Elsewhere, a hospital might need to construct a secure system for analyzing images from CT scans, or an e-commerce company might want to upgrade its recommendation engine. These are all potential use-cases for Cake.
“We do run the gamut, but I’d say our sweet spot is definitely when companies are going beyond what you can do with a simple, off-the-shelf product,” Herscu said.
Parallel development
Cake’s CTO Thomas previously worked at IBM as a chief architect, and more recently he was a distinguished engineer and director of strategy at Hewlett Packard Enterprise, which acquired a previous company he worked at called MapR.
Thomas says he has worked across hundreds of projects through the years, with large and smaller customers, and he noticed a trend permeating pretty much all of them — every one was using open-source tools in some way, much of it fresh out of research labs. Still, using them in the enterprise wasn’t easy.
“It takes a huge amount of time for even the largest enterprises to take what’s coming out of the labs and integrate it into what they do,” Thomas told TechCrunch. “A lot of that is because most of it isn’t ready for the enterprise — it might not have authentication and authorization, and enterprises have to do that themselves.”
There are parallels to what Cake is striving for here. In Europe, we have the likes of Finnish Aiven, a $2 billion unicorn, which is doing something similar but with a focus on data infrastructure. Perhaps the most obvious comparison would be Red Hat, which IBM acquired for $34 billion and is best known for its enterprise-grade Linux operating system (RHEL).
“In the early days of Linux, there were thousands of open-source packages that everyone wanted to use, but weren’t integrated and weren’t secure,” Thomas said. “There just wasn’t a support model for it, and so the Red Hats of the world made Linux safe for the enterprise. We want to do a similar thing for AI today.”
While there are plans to eventually introduce a hosted version of Cake, for now companies have to run it in their own environments. For many, this won’t be an issue because data privacy stipulations mean they can’t send data outside their own systems anyway.
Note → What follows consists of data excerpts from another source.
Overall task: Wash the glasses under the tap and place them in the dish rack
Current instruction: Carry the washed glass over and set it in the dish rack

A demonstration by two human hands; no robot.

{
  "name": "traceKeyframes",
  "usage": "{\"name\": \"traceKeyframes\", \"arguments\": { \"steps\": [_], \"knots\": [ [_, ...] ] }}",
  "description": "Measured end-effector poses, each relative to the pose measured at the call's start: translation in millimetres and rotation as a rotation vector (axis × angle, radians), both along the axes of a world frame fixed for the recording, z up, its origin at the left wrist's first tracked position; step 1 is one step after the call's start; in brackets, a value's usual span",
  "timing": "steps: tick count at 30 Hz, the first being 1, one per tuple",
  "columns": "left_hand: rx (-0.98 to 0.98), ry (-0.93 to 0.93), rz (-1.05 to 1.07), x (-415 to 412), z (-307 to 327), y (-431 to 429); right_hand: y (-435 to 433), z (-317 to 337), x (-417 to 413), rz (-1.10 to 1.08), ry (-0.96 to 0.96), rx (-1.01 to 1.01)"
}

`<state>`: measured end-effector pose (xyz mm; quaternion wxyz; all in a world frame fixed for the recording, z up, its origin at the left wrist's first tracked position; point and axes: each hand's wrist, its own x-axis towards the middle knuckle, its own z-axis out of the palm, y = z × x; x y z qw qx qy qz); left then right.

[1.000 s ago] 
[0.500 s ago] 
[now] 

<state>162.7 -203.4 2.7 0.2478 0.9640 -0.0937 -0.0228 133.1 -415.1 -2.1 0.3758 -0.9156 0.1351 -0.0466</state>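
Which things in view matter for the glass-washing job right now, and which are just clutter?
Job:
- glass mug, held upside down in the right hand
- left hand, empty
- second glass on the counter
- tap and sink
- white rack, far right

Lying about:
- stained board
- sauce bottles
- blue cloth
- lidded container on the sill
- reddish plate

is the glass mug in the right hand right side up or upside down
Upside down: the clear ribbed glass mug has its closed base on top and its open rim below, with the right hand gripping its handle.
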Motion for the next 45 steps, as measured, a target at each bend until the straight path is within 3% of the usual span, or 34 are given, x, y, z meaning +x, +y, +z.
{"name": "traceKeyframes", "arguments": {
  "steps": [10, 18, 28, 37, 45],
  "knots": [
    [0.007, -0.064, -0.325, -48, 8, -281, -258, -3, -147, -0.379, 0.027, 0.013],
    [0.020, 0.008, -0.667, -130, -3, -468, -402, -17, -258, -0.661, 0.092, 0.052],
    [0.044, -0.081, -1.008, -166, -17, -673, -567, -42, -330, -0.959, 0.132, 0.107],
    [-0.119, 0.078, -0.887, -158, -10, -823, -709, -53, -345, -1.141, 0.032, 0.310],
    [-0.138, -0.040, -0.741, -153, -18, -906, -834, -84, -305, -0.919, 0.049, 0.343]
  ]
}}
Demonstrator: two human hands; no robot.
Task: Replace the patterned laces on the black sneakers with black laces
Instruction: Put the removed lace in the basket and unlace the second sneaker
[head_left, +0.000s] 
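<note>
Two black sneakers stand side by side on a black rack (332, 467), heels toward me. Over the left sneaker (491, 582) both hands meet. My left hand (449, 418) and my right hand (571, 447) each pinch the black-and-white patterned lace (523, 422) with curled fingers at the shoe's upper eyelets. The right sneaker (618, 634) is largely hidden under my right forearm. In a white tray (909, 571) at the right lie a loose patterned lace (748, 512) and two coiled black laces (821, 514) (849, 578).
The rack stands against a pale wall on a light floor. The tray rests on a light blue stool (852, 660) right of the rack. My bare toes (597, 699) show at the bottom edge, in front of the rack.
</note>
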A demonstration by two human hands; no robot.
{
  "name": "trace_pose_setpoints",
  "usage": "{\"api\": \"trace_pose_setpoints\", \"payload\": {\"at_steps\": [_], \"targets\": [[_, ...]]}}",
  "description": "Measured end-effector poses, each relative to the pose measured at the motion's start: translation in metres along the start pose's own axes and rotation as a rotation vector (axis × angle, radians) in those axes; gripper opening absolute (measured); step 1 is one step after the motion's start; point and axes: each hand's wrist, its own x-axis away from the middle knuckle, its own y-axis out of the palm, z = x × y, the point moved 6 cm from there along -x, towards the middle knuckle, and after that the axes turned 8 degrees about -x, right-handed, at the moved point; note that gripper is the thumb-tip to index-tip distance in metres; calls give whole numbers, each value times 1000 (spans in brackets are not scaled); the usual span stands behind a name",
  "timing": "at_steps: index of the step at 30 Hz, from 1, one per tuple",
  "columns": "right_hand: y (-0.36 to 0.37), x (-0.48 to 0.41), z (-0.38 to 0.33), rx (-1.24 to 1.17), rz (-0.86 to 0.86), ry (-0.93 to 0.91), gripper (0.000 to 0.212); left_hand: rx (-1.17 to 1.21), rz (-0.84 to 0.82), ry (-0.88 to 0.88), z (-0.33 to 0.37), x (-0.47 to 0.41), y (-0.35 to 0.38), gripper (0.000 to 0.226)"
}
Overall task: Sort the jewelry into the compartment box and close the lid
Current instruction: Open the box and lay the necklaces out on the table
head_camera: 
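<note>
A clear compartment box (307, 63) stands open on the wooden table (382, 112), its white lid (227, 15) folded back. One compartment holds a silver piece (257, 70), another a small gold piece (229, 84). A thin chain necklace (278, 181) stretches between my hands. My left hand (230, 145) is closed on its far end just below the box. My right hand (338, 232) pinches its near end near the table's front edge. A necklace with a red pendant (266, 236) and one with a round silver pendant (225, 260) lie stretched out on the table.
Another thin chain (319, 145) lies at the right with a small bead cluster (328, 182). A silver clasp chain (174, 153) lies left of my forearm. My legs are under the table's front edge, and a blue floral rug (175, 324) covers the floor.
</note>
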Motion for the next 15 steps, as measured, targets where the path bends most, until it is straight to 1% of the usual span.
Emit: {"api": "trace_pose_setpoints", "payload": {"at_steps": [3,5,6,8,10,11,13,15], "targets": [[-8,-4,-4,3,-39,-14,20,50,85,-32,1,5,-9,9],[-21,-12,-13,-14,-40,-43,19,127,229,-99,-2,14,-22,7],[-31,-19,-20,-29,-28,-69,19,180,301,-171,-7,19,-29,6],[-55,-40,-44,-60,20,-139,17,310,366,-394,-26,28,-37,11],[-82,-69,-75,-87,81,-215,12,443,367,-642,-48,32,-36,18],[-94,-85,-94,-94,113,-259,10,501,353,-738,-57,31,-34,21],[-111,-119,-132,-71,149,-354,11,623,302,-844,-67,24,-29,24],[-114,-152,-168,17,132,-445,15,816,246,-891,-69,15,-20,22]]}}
But a hosted version might be appealing to organizations with lower compliance obligations.
“It is actually easier for us if we can control the cloud,” Herscu added.
Aside from lead investor Gradient, Cake’s seed round saw participation from its pre-seed investor Primary Venture Partners, as well as Alumni Ventures, Friends & Family Capital, Correlation Ventures, and Firestreak Ventures.
The hitherto unannounced $10 million seed round, which closed back in April, is indicative not only of the founders’ backgrounds but also the company’s traction. Herscu said that the company is already looking toward its next financing round, with tentative plans to raise again around the middle of 2025.
“From a traction standpoint, we look more like a Series A company already. We were able to get there pretty quickly,” Herscu said. “When we go to the Series A, it’ll probably look more like a Series B.”